The Hulk
A few disjointed thoughts:
The Hulk's appeal lies in our own impotent rage. While we may pound our fists against immovable objects, he can tear through them. The thrill in watching him is the vicarious feeling of power, of a total surrender to it.
Jennifer Connelly needs to gain about 20 pounds. What has she done to herself? How do you go from this to this?
I'm gonna stay away from the sexual subtext in this movie. But I want you to know that it's there. (See "impotence" vs. "potency" - so THATS why she dumped him.)
Yes, it's slow. Maybe even too slow. But those expecting a regular "comic book movie" have never probably thought through the needs of a project like this. Spider-Man could be funny and sweet because it's about adolescence. Batman could be weird and gothic because that is what it represents. And so on. The Hulk, on the other hand, deals with profoundly adult issues. To treat these themes with anything less that the utmost seriousness would be to fatally misunderstand the subject matter. I like even more that the film doesn't go for an easy reconciliation, and it shows true courage in making the father the ultimate villian, rather than the misunderstood misfit.

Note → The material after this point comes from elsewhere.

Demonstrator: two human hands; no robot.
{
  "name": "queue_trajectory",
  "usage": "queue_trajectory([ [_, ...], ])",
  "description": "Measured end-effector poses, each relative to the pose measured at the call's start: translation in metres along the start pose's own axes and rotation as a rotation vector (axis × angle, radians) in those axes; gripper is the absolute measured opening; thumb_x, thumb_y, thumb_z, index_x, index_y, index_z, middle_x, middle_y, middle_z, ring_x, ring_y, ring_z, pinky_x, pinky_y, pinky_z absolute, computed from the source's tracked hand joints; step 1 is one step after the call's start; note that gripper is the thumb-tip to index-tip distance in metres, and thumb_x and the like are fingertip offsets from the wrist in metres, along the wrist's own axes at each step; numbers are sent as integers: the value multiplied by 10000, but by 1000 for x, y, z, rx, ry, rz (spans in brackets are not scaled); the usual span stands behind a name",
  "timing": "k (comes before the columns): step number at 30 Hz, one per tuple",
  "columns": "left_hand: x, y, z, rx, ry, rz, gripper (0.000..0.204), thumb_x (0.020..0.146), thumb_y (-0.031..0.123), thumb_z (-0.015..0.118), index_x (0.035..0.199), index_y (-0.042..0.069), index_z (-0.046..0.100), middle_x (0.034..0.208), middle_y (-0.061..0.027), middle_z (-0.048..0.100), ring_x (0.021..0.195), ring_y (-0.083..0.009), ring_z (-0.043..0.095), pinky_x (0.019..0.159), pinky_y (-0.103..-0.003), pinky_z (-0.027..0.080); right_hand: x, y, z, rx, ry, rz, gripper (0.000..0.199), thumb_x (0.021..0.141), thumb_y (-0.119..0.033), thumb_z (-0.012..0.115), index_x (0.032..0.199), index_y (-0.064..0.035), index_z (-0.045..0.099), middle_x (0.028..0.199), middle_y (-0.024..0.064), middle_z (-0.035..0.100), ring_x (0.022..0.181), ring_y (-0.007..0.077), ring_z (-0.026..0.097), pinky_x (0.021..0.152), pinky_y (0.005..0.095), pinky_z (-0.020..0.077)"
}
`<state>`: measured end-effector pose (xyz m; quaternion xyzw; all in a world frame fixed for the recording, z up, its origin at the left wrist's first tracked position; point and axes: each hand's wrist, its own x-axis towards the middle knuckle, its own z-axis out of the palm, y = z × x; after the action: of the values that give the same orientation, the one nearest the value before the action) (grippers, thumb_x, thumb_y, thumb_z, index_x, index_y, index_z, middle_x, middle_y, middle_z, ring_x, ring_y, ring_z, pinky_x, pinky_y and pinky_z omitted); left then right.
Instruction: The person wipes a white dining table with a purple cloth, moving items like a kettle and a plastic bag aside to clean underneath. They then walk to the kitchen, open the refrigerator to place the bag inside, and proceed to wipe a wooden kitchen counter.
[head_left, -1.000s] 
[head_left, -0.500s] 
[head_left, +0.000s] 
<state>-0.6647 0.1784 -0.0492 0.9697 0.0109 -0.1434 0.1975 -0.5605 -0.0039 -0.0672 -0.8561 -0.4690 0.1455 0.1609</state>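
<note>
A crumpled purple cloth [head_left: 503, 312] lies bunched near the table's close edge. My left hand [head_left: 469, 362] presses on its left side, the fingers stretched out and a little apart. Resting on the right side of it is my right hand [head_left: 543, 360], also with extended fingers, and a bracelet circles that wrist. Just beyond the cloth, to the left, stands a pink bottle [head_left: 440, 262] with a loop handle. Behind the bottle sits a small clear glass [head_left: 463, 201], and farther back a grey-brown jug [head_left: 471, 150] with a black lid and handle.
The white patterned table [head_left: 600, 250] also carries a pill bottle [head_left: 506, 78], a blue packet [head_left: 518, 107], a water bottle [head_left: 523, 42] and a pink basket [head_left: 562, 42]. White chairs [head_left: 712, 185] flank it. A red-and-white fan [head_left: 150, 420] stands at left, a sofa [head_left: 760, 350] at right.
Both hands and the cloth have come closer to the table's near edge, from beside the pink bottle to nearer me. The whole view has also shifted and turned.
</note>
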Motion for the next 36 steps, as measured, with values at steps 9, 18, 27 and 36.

Some beautiful transitions, and some great editing as well. I need to see it again to gauges whether the comic book style multi-angle approach works for the story or is simply a pretention. It's neat though, and not something I've seen in this type of film before. Lee manages to achieve some genuine visual poetry in the desert and especially the space scene.
The action is far more successful than I expected. It's genuinely exhilirating at times, and it shows great imagination. I just wish there was more of it. Interesting that the film goes to great pains to show the price of these outbursts. The fight with the dogs has a tenacity to it, a kind of horrific violence, that is unsettling.

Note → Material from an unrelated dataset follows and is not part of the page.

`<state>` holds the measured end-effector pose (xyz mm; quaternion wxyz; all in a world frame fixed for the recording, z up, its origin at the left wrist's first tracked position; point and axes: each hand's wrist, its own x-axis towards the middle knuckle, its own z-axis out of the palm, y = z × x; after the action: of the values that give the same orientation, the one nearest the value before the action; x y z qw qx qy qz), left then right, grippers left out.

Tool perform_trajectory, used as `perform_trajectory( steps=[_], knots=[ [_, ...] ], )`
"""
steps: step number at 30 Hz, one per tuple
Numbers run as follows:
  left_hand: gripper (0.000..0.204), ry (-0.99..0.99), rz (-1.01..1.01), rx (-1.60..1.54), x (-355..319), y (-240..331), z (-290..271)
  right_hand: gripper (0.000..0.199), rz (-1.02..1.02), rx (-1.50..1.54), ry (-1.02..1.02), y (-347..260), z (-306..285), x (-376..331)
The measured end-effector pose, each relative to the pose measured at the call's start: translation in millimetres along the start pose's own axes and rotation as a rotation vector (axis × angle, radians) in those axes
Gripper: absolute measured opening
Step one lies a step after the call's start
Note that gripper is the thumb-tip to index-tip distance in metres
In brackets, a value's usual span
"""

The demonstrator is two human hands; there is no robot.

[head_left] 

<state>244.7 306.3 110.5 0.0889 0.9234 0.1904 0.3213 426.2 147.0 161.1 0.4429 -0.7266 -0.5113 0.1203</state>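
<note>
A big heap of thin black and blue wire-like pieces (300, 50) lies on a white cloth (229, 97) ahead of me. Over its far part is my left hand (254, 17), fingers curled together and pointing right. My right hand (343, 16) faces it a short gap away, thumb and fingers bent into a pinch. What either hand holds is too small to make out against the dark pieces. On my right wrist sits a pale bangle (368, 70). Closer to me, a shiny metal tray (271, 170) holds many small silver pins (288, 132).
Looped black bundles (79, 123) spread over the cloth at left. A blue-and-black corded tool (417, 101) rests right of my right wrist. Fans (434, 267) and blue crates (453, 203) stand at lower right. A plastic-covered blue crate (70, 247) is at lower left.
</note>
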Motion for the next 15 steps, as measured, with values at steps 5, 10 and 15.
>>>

The father's Nietzchean outburst towards the end shows the allure of what the Hulk represents: the impulse to nihilistic destruction. What the Hulk doesn't do is rebuild, and I almost wish there were greater consequences for Danner in the film, since as it is he somehow manages to kill not a single person on screen. The final scene is nice because it shows that Danner has harnessed this power within all of us, the dark pit of rage and nihilism, to a useful purpose. It's no accident that he is delivering medicine to needy third-worlders, and that the desctruction of some local thugs is immanent. It's a nice way to end the film.